**TASK DESCRIPTION**
Search the records below for the string "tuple", and report each line that contains it.

+ + + + + + +

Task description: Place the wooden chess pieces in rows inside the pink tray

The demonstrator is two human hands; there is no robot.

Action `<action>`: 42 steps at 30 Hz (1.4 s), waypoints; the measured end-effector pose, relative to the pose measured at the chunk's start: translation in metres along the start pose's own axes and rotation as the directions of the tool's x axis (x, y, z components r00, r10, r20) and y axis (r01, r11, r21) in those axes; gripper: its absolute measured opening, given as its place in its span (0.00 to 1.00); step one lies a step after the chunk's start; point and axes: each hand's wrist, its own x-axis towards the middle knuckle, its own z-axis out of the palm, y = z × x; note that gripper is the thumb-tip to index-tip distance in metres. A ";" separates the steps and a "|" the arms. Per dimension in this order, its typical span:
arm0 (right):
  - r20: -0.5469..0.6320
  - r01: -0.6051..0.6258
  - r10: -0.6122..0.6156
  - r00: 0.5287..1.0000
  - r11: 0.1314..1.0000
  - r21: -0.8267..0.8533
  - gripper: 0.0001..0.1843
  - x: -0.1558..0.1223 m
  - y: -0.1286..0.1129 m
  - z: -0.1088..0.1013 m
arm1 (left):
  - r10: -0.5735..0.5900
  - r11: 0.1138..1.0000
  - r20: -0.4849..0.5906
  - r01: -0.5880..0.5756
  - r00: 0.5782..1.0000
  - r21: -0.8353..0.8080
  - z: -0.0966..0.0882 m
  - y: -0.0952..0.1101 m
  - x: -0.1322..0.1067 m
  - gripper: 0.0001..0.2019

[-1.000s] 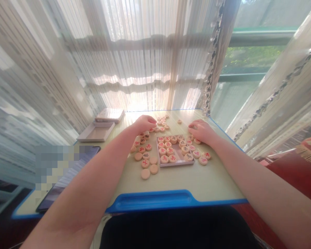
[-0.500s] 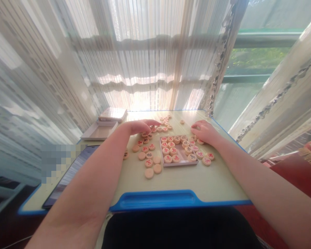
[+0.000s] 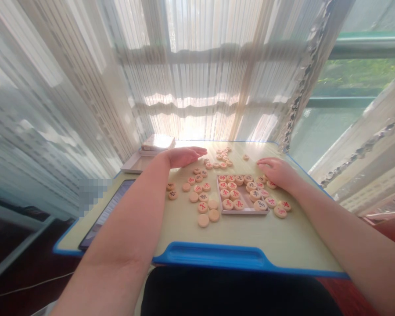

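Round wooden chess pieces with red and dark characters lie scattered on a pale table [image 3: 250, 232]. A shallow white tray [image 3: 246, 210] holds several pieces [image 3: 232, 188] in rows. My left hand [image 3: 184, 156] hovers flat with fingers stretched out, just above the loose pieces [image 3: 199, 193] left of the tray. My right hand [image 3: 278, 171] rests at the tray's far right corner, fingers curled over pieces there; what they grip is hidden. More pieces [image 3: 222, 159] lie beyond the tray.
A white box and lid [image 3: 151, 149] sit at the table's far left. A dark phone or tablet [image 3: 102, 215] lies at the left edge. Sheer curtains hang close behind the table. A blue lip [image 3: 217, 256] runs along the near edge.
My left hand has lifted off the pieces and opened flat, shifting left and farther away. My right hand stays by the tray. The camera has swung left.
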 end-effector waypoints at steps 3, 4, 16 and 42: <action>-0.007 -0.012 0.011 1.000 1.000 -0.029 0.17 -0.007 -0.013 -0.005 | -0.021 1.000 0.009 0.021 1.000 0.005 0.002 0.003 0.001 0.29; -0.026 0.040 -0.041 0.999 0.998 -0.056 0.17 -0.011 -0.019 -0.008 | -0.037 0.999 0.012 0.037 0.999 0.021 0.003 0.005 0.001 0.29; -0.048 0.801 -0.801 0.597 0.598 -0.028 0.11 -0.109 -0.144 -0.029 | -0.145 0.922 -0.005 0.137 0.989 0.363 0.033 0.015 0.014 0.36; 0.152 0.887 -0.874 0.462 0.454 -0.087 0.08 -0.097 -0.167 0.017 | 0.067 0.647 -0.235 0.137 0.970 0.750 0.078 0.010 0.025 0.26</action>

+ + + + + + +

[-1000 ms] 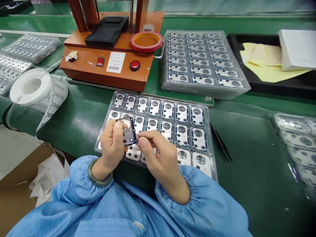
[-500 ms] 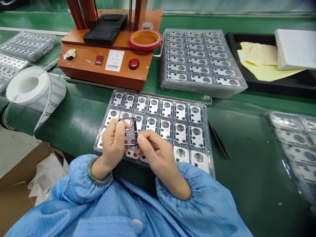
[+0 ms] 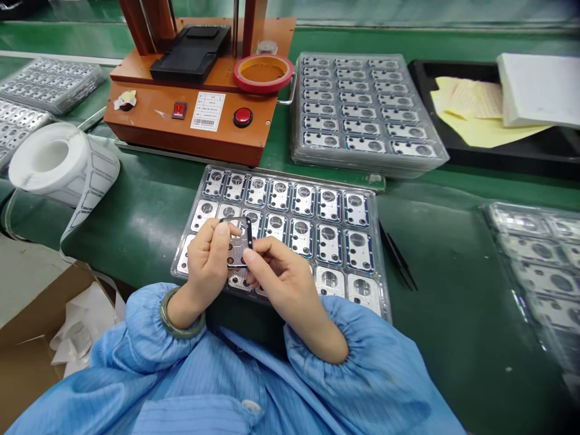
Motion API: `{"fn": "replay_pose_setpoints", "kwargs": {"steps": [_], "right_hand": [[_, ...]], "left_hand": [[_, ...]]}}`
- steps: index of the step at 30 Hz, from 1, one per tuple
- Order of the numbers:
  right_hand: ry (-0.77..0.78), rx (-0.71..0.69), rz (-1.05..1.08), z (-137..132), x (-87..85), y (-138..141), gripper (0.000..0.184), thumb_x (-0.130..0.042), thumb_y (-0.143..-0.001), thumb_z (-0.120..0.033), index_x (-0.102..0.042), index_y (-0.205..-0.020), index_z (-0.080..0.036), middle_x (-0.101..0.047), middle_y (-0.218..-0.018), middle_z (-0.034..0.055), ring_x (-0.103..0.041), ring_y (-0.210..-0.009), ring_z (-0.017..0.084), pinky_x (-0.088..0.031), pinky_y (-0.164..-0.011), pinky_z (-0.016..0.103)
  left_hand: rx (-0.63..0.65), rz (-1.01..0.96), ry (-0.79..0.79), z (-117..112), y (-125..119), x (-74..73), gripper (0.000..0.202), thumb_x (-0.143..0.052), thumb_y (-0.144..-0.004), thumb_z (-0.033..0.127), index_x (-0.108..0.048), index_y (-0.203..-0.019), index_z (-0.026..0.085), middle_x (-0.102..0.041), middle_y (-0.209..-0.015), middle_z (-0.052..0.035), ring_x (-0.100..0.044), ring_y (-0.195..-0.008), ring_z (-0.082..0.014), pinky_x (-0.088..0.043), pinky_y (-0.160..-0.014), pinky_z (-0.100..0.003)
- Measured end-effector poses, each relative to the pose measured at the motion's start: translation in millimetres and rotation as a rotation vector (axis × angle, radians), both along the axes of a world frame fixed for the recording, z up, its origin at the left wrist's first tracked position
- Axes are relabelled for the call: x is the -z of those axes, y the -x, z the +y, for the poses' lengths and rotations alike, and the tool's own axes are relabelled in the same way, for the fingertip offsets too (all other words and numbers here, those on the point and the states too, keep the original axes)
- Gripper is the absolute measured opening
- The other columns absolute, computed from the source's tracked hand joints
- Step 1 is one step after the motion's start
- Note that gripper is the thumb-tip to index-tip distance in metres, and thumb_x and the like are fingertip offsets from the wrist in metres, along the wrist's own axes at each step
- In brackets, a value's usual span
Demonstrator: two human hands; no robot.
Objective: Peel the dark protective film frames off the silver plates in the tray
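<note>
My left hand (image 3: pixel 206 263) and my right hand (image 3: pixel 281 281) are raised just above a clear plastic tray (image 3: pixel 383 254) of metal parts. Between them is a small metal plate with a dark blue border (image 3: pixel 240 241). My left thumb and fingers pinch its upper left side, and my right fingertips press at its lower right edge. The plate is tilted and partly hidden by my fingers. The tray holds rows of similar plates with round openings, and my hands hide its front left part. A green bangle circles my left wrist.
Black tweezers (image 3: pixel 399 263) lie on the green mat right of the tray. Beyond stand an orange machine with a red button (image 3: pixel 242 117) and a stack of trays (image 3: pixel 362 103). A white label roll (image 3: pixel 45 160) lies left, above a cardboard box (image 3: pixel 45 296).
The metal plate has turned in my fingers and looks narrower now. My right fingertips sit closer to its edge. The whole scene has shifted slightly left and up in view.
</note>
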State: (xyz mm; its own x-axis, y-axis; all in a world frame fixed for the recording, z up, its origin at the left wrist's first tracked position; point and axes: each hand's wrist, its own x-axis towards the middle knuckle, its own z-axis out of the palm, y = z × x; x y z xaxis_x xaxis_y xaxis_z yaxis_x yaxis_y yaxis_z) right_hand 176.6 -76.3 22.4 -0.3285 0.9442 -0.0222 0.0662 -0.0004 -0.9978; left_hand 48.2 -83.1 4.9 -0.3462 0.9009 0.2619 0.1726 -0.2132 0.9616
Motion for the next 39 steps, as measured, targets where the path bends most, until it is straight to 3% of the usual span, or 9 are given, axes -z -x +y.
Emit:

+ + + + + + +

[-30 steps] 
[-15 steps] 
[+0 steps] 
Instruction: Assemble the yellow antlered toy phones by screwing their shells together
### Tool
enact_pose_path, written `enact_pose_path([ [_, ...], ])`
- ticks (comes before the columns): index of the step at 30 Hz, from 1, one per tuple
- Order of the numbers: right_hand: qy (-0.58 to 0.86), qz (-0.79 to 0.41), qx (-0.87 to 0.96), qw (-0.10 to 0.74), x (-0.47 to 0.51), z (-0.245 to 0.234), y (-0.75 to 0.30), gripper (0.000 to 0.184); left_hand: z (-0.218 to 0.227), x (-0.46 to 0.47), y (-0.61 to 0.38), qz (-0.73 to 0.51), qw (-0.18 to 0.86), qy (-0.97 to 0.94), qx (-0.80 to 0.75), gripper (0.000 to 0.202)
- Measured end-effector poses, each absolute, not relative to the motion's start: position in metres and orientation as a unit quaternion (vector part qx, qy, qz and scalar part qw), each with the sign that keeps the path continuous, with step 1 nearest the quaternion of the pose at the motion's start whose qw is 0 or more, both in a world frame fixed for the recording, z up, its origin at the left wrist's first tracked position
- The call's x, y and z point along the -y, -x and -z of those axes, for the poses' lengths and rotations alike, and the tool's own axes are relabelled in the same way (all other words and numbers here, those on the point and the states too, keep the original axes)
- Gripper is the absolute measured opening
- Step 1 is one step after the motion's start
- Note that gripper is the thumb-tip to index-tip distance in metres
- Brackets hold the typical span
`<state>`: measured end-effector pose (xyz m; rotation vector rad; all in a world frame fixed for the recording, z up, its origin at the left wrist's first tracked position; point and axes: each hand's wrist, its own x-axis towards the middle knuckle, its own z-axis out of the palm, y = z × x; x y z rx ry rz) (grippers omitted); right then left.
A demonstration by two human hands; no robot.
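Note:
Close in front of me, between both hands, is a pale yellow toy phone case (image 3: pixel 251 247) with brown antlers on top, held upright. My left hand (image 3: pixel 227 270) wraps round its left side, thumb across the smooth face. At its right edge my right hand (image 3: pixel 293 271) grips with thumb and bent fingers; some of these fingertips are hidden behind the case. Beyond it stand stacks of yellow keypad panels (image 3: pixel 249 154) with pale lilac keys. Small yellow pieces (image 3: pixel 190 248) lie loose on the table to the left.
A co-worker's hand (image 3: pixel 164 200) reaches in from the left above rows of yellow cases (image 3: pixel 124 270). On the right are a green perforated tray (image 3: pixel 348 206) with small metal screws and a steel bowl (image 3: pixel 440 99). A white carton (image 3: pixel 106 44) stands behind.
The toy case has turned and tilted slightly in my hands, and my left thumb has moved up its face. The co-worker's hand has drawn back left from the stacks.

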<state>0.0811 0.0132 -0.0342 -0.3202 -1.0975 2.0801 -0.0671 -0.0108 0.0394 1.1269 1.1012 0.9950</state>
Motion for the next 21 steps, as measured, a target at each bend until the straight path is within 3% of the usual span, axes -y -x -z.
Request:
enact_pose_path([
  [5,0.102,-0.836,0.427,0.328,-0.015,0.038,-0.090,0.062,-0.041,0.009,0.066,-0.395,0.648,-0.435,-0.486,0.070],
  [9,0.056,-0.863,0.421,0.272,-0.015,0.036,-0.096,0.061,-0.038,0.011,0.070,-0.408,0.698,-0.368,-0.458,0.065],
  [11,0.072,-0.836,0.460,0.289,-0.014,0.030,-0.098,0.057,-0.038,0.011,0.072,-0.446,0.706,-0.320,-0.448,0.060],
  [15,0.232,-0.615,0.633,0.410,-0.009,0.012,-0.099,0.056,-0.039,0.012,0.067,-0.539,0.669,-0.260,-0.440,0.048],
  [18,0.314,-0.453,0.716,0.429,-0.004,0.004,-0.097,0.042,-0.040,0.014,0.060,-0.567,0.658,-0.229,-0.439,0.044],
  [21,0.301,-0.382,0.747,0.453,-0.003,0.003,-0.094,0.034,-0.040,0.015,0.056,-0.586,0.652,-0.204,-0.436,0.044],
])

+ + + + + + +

**REPLY TO THE TASK**
- steps: index of the step at 30 Hz, from 1, one per tuple
- ticks (comes before the columns): index of the step at 30 Hz, from 1, one per tuple

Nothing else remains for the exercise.